= TASK OBJECTIVE =
Word for word, please copy the listing below, with its pictures left out.

[[ EXTRACTED ENTRIES, beginning ]]

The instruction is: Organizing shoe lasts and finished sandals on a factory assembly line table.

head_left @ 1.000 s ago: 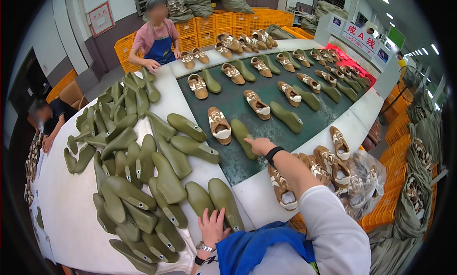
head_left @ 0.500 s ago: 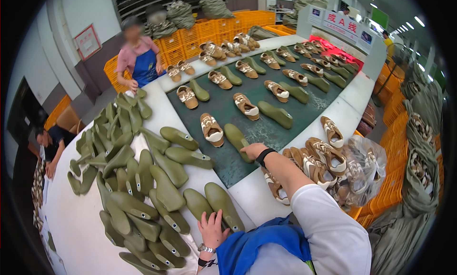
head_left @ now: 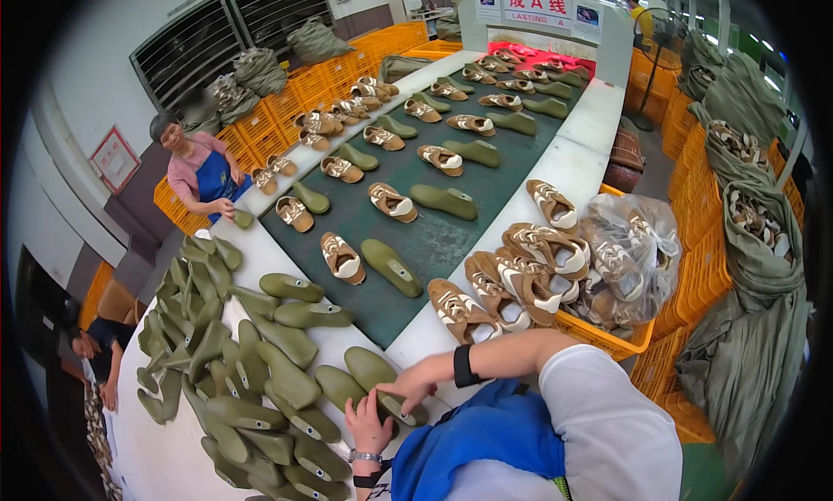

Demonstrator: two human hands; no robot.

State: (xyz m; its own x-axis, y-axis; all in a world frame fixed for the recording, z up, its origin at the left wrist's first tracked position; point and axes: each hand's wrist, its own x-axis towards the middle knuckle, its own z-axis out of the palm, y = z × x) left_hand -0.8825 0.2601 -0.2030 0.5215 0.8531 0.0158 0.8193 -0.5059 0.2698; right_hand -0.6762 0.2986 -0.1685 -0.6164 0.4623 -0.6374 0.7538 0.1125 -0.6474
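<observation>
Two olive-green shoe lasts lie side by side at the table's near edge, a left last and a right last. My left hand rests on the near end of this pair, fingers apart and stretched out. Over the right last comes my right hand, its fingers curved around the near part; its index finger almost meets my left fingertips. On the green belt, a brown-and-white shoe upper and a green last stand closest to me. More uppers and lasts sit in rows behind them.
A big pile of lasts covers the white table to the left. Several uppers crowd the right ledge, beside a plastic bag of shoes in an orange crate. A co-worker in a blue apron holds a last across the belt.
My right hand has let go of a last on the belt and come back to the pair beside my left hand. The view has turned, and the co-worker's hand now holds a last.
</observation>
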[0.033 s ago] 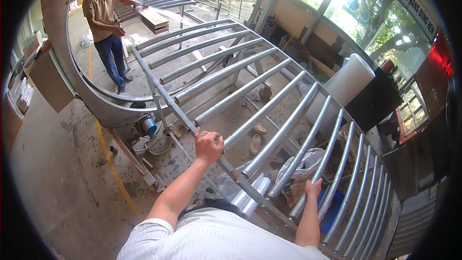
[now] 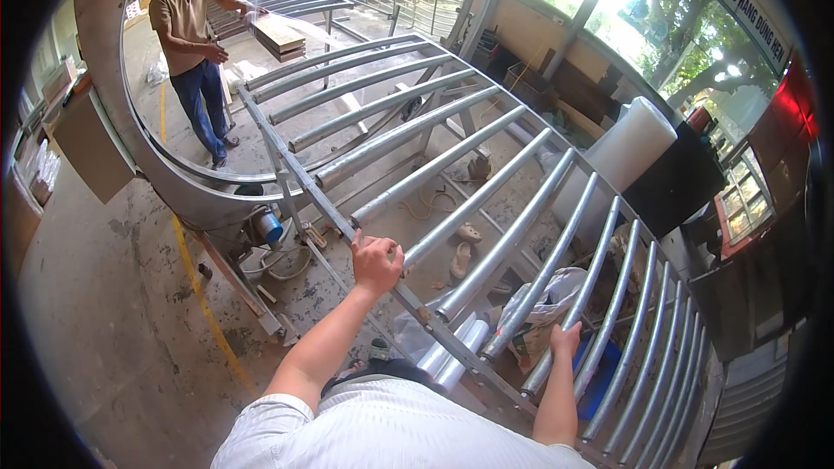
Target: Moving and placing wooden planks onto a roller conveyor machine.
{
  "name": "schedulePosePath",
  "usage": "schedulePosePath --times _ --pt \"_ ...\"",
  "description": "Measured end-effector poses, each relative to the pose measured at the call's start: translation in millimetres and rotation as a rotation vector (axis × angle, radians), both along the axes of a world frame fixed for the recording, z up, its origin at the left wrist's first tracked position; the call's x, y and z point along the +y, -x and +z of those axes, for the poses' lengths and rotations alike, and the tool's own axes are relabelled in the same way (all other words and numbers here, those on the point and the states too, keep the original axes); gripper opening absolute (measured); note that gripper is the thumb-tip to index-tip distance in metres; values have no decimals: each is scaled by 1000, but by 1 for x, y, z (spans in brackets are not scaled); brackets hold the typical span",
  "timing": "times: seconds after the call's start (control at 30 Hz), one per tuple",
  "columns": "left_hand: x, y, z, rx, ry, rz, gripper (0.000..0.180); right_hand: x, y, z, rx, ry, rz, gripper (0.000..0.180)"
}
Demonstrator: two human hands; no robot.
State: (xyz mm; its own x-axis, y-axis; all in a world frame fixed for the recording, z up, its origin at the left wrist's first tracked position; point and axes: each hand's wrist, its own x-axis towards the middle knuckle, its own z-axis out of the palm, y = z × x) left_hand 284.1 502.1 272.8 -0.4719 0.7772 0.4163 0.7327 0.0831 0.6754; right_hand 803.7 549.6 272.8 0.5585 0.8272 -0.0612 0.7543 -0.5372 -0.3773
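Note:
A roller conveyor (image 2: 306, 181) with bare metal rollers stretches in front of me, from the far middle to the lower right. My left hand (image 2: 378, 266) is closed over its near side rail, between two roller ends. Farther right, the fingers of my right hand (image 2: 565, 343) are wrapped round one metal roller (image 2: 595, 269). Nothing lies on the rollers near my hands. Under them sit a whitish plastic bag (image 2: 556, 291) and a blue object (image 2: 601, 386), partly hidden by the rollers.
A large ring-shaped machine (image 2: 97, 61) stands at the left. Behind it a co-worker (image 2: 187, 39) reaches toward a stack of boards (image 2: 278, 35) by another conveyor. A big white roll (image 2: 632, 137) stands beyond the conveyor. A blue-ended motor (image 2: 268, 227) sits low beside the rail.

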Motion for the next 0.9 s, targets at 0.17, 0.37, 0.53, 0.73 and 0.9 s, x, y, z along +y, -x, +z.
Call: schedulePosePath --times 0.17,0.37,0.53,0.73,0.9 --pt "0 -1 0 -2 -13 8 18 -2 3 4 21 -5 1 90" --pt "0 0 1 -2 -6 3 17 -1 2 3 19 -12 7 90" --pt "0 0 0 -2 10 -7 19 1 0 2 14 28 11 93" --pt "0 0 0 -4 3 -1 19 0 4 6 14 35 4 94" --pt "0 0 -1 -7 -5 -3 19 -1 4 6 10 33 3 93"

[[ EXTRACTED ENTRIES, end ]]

= THE COMPLETED TASK =
The instruction is: Organizing shoe lasts and finished sandals on a factory assembly line table.

head_left @ 1.000 s ago: 
head_left @ 0.500 s ago: 
head_left @ now: 

Demonstrator: two human hands; no robot.

State: (xyz m; its own x-axis, y-axis; all in a world frame fixed for the recording, z up, its origin at the left wrist's first tracked position; point and axes: each hand's wrist, its own x-axis towards the middle knuckle, its own z-axis out of the palm, y = z × x) left_hand -0.8825 0.2601 -0.2030 0.5215 0.8531 0.0158 0.8193 -0.5059 0.2698; right_hand -0.6762 0.2986 -0.1685 -0.6164 0.4623 -0.6374 0.7538 0.1125 -0.6474
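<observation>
Two olive-green shoe lasts lie side by side at the table's near edge, a left last and a right last. My left hand rests on the near end of this pair, fingers apart and stretched out. Over the right last comes my right hand, its fingers curved around the near part; its index finger almost meets my left fingertips. On the green belt, a brown-and-white shoe upper and a green last stand closest to me. More uppers and lasts sit in rows behind them.
A big pile of lasts covers the white table to the left. Several uppers crowd the right ledge, beside a plastic bag of shoes in an orange crate. A co-worker in a blue apron holds a last across the belt.
My right hand has let go of a last on the belt and come back to the pair beside my left hand. The view has turned, and the co-worker's hand now holds a last.
</observation>
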[0.033 s ago] 
[now] 
Target: Moving and placing wooden planks onto a roller conveyor machine.
{
  "name": "schedulePosePath",
  "usage": "schedulePosePath --times _ --pt \"_ ...\"",
  "description": "Measured end-effector poses, each relative to the pose measured at the call's start: translation in millimetres and rotation as a rotation vector (axis × angle, radians), both along the axes of a world frame fixed for the recording, z up, its origin at the left wrist's first tracked position; the call's x, y and z point along the +y, -x and +z of those axes, for the poses' lengths and rotations alike, and the tool's own axes are relabelled in the same way (all other words and numbers here, those on the point and the states too, keep the original axes); gripper opening absolute (measured); note that gripper is the thumb-tip to index-tip distance in metres; values have no decimals: each is scaled by 1000, but by 1 for x, y, z (spans in brackets are not scaled); brackets hold the typical span",
  "timing": "times: seconds after the call's start (control at 30 Hz), one per tuple",
  "columns": "left_hand: x, y, z, rx, ry, rz, gripper (0.000..0.180); right_hand: x, y, z, rx, ry, rz, gripper (0.000..0.180)"
}
Demonstrator: two human hands; no robot.
State: (xyz mm; its own x-axis, y-axis; all in a world frame fixed for the recording, z up, its origin at the left wrist's first tracked position; point and axes: each hand's wrist, its own x-axis towards the middle knuckle, its own z-axis out of the palm, y = z × x) left_hand 284.1 502.1 272.8 -0.4719 0.7772 0.4163 0.7327 0.0831 0.6754; right_hand 803.7 549.6 272.8 0.5585 0.8272 -0.0612 0.7543 -0.5372 -0.3773
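Note:
A roller conveyor (image 2: 306, 181) with bare metal rollers stretches in front of me, from the far middle to the lower right. My left hand (image 2: 378, 266) is closed over its near side rail, between two roller ends. Farther right, the fingers of my right hand (image 2: 565, 343) are wrapped round one metal roller (image 2: 595, 269). Nothing lies on the rollers near my hands. Under them sit a whitish plastic bag (image 2: 556, 291) and a blue object (image 2: 601, 386), partly hidden by the rollers.
A large ring-shaped machine (image 2: 97, 61) stands at the left. Behind it a co-worker (image 2: 187, 39) reaches toward a stack of boards (image 2: 278, 35) by another conveyor. A big white roll (image 2: 632, 137) stands beyond the conveyor. A blue-ended motor (image 2: 268, 227) sits low beside the rail.
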
Motion for the next 0.9 s, targets at 0.17, 0.37, 0.53, 0.73 and 0.9 s, x, y, z along +y, -x, +z.
Call: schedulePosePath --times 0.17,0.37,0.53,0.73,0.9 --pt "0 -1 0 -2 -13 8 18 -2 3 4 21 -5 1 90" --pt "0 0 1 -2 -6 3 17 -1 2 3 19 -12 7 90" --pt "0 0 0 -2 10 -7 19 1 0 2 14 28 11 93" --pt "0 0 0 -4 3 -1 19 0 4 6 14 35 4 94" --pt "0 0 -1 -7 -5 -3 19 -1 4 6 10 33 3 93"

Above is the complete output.